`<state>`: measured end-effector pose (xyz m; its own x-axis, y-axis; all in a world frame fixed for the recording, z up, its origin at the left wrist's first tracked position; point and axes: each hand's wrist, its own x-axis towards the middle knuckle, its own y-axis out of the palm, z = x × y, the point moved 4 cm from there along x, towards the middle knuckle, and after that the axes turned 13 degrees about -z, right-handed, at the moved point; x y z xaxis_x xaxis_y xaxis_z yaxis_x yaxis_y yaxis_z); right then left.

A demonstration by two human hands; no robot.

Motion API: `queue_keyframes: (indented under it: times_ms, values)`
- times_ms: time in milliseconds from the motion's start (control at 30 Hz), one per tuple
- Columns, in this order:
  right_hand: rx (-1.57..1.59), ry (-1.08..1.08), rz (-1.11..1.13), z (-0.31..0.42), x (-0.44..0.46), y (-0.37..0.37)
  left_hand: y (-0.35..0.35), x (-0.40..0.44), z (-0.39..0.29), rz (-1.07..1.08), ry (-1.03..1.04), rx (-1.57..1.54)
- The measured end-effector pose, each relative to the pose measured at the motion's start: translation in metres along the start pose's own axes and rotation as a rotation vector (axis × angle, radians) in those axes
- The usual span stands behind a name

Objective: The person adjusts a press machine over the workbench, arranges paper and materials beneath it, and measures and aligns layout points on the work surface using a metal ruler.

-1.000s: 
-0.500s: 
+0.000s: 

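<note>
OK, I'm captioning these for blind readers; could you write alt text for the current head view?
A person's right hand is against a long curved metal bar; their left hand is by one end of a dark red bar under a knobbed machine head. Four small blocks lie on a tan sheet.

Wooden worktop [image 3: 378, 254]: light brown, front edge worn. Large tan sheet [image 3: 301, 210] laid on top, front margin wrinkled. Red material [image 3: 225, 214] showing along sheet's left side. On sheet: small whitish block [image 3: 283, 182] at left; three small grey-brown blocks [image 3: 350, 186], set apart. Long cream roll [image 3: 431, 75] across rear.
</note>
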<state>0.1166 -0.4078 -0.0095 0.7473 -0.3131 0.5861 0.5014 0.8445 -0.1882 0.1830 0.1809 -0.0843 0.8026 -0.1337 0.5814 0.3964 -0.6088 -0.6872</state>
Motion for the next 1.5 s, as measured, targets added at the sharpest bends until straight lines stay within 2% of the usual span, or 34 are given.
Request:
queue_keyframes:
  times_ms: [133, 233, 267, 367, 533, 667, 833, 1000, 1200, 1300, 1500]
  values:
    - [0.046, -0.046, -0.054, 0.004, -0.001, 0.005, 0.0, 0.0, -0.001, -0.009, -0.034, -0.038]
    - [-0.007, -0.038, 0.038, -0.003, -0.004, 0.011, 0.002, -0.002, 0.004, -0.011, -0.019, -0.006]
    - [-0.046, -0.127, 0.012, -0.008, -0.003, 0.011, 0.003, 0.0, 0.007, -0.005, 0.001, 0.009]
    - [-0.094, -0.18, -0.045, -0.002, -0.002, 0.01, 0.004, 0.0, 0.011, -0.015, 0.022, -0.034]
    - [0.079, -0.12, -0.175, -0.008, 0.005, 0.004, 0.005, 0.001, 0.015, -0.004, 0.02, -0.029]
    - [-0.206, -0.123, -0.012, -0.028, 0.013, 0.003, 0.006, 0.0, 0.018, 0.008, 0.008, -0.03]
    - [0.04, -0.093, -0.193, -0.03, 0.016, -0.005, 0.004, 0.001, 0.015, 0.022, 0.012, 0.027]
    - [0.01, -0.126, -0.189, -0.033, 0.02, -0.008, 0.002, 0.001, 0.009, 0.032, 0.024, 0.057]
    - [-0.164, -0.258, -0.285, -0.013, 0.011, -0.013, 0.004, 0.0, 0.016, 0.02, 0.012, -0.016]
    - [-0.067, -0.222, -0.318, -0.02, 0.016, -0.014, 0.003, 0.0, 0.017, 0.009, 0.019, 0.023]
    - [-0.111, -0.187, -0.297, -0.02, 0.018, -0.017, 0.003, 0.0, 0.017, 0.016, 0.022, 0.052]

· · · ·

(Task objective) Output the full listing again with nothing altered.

(Response area)
`<state>`: measured end-effector pose (xyz m; its own x-axis, y-axis; all in a world frame fixed for the recording, z up, its origin at the left wrist's first tracked position; point and axes: each hand's wrist, its own x-axis towards the middle knuckle, its own y-axis out of the palm, z = x × y, the point moved 4 cm from there along x, towards the middle knuckle, and after that the axes turned 13 degrees about -z, right-handed, at the moved point; x y z xaxis_x xaxis_y xaxis_z yaxis_x yaxis_y yaxis_z); right then left.

A demonstration by two human hands; no robot.

Motion API: `queue_keyframes: (indented under it: times_ms, values)`
- times_ms: time in milliseconds from the motion's start (control at 30 Hz), one per tuple
- Columns, in this order:
  right_hand: rx (-1.57..1.59), ry (-1.08..1.08), rz (-1.11..1.13), z (-0.31..0.42), x (-0.44..0.46), y (-0.37..0.37)
  left_hand: y (-0.35..0.35), x (-0.40..0.44), z (-0.39..0.29), rz (-1.07..1.08), ry (-1.03..1.04), rx (-1.57..1.54)
- The measured end-effector pose, each relative to the pose measured at the motion's start: translation in metres along the start pose's own axes and rotation as a rotation vector (axis × angle, radians) in those axes
- The usual span stands behind a name

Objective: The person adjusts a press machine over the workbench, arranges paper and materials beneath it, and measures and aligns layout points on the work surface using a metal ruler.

-1.000s: 
-0.500s: 
+0.000s: 

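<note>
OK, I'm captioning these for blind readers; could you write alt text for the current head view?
A person's right hand is against a long curved metal bar; their left hand is by one end of a dark red bar under a knobbed machine head. Four small blocks lie on a tan sheet.

Wooden worktop [image 3: 378, 254]: light brown, front edge worn. Large tan sheet [image 3: 301, 210] laid on top, front margin wrinkled. Red material [image 3: 225, 214] showing along sheet's left side. On sheet: small whitish block [image 3: 283, 182] at left; three small grey-brown blocks [image 3: 350, 186], set apart. Long cream roll [image 3: 431, 75] across rear.
</note>
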<state>0.1166 -0.4078 -0.0095 0.7473 -0.3131 0.5861 0.5014 0.8445 -0.1882 0.1830 0.1809 -0.0843 0.8026 -0.1337 0.5814 0.3964 -0.6088 -0.6872</state>
Motion for the next 1.5 s, as measured, targets added at the sharpest bends until straight lines stay within 2% of the usual span, or 34 are given.
Request:
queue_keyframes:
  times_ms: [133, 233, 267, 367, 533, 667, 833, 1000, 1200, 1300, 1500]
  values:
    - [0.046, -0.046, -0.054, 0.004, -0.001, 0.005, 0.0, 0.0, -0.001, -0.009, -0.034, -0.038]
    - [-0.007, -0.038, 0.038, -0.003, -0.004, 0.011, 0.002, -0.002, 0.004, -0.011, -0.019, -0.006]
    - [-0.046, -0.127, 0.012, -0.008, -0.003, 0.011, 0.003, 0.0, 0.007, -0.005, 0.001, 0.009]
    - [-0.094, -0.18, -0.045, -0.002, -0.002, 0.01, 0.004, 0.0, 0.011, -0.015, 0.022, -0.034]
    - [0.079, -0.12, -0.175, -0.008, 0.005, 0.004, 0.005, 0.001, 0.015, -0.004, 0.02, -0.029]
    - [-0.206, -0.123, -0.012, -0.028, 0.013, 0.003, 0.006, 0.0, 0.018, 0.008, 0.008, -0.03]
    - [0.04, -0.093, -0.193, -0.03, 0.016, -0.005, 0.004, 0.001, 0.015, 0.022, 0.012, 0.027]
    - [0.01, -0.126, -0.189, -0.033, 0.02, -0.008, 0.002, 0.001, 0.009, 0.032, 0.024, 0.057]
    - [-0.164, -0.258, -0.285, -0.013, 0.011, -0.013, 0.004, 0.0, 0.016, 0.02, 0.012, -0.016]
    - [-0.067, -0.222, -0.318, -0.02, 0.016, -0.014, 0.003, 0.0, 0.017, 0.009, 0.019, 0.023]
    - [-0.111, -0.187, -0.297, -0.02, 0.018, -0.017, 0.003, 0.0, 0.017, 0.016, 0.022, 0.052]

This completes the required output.